Health insurance can be confusing, but to make the right choice for you and your family, it’s important that you understand your options.
Starting a new job is exciting—until you have to wade your way through your employer-supplied healthcare benefit options.
Health insurance can be a confusing field, but to make the right choice for you and your family, it’s important that you understand what each plan offers and how it might be a fit (or not) for your needs.
Here are the top things to consider when selecting a new employer-provided insurance plan.
Understanding Health Plans
There are several major types of insurance plans, each with its distinct benefits and limitations.
- HMOs (Health Maintenance Organization) – These plans limit members to a set network of healthcare providers and rely heavily on the member’s primary care physician (PCP).
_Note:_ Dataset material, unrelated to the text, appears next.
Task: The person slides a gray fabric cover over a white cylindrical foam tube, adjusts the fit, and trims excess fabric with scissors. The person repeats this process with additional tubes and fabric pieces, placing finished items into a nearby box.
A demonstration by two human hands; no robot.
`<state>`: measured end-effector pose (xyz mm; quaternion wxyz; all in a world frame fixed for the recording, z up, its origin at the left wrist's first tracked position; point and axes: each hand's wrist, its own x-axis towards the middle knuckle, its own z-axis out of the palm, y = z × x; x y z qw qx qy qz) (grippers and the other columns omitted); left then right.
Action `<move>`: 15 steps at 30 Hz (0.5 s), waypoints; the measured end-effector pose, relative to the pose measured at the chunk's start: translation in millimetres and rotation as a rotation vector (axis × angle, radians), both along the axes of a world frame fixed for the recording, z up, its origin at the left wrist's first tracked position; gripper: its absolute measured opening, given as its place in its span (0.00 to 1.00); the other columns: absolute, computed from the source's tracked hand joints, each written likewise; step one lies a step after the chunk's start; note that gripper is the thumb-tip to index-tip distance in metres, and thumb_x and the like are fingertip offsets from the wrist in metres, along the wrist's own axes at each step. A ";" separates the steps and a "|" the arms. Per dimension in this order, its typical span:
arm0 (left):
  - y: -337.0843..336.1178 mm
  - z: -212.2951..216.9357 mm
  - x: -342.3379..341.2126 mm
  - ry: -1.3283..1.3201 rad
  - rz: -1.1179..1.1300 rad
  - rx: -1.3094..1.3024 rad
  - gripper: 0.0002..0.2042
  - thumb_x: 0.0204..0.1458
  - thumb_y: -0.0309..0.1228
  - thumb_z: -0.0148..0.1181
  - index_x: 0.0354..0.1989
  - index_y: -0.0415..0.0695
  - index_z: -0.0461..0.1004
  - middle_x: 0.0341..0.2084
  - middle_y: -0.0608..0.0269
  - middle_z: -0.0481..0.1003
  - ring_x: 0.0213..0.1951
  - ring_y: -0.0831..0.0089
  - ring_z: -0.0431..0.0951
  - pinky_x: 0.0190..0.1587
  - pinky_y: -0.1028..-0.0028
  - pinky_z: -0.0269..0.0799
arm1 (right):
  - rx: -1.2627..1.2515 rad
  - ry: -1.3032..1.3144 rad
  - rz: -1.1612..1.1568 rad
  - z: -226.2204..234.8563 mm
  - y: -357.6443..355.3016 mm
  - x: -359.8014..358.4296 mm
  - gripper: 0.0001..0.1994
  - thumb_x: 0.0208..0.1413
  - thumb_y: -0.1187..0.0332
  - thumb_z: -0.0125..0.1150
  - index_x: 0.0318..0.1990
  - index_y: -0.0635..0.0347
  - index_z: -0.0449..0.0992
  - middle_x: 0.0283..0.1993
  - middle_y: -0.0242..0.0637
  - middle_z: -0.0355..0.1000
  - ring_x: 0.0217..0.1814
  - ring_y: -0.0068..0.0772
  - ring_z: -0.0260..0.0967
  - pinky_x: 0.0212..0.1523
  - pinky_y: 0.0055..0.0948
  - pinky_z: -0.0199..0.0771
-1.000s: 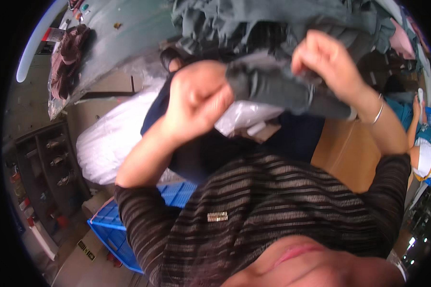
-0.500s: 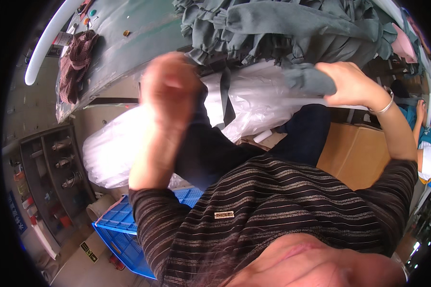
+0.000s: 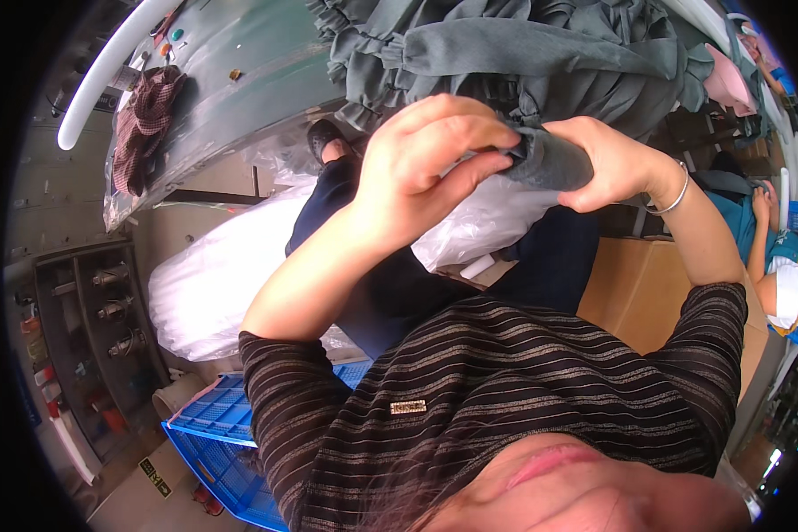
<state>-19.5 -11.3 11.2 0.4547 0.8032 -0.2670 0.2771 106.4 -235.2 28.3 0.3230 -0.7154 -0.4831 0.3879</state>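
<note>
A tube of dark grey cloth (image 3: 554, 160), which looks like part of a garment, is stretched between my hands in front of my lap. My right hand (image 3: 616, 164) is wrapped round its right end. At its left end, my left hand (image 3: 430, 160) pinches the edge between thumb and fingers. Just beyond lies a heap of grey garments (image 3: 523, 49) with gathered edges, hanging over the table's near side. Whether the cloth in my hands joins that heap is hard to see.
A green table (image 3: 266, 58) spans the far left, with a checked cloth (image 3: 146, 124) over its edge. White plastic-wrapped bundles (image 3: 213, 275) lie below. A blue crate (image 3: 230, 408) stands at my left, a cardboard box (image 3: 634, 284) at my right. Another person (image 3: 771, 239) sits far right.
My left hand has moved right, from a blur above my knee to the grey cloth, and pinches its edge. A dark strip that hung below the table no longer shows.
</note>
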 end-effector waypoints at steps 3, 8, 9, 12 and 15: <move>-0.2 -0.8 -0.8 -0.061 0.074 0.217 0.19 0.37 0.24 0.70 0.41 0.40 0.75 0.36 0.60 0.76 0.33 0.65 0.77 0.34 0.70 0.74 | -0.012 -0.051 -0.031 1.1 -3.9 -6.6 0.23 0.35 0.71 0.64 0.44 0.69 0.73 0.32 0.40 0.73 0.34 0.27 0.69 0.39 0.29 0.72; -10.8 6.5 -15.9 -0.279 0.216 0.684 0.19 0.33 0.30 0.67 0.39 0.44 0.76 0.39 0.66 0.74 0.35 0.69 0.75 0.33 0.71 0.71 | -0.060 -0.118 -0.037 5.9 -9.8 -18.0 0.21 0.33 0.70 0.63 0.40 0.67 0.73 0.31 0.43 0.74 0.33 0.35 0.71 0.37 0.30 0.72; -11.6 9.2 -18.3 -0.284 0.235 0.751 0.19 0.33 0.32 0.65 0.38 0.45 0.76 0.39 0.67 0.73 0.39 0.71 0.74 0.34 0.73 0.69 | -0.104 -0.147 -0.049 9.2 -7.9 -19.3 0.21 0.32 0.69 0.63 0.39 0.67 0.73 0.31 0.45 0.74 0.32 0.37 0.72 0.37 0.31 0.72; -11.1 17.4 -9.4 -0.436 0.225 0.849 0.15 0.37 0.34 0.60 0.35 0.44 0.76 0.39 0.64 0.71 0.40 0.71 0.70 0.34 0.74 0.64 | -0.127 -0.119 -0.055 14.6 -6.5 -24.2 0.22 0.32 0.68 0.63 0.39 0.69 0.73 0.31 0.46 0.75 0.33 0.37 0.73 0.36 0.31 0.73; -16.6 32.5 -15.9 -0.313 0.242 0.973 0.18 0.38 0.39 0.60 0.39 0.45 0.75 0.44 0.62 0.68 0.42 0.70 0.68 0.38 0.72 0.63 | -0.108 -0.145 -0.007 24.6 -14.4 -27.3 0.24 0.32 0.66 0.64 0.42 0.69 0.74 0.35 0.50 0.76 0.36 0.41 0.74 0.39 0.33 0.73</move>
HMO members cannot see specialty doctors without an in-network referral from their PCP.
- PPOs (Preferred Provider Organizations) – PPOs use a set group of providers, but do allow members to see out of network physicians, typically at a higher out-of-pocket cost. PPOs members do not need a referral for specialty care.
- EPOs (Exclusive Provider Organizations) – Essentially a combination of HMO and PPO-style plans, EPOs do not require a PCP referral for specialized care but do limit members to in-network providers except in cases of emergencies.
- POS (Point of Service) – Another HMO/PPO hybrid but the opposite of an EPO plan, this option may require a PCP referral for a specialist but does cover out-of-network visits (at a higher cost).
- HSA (Health Savings Account) – The type of plan allows you to put money into an account that you can then draw on to pay for approved medical services and your health insurance deductible, with the bonus of some with tax benefits. In-network and out-of-network services still carry different price tags.
- HDHP (High-Deductible Health Plan) – HDHPs have low monthly premiums, but a high deductible and typically do not cover any medical expenses until the deductible is met. These are commonly paired with HSA accounts and also have set network providers.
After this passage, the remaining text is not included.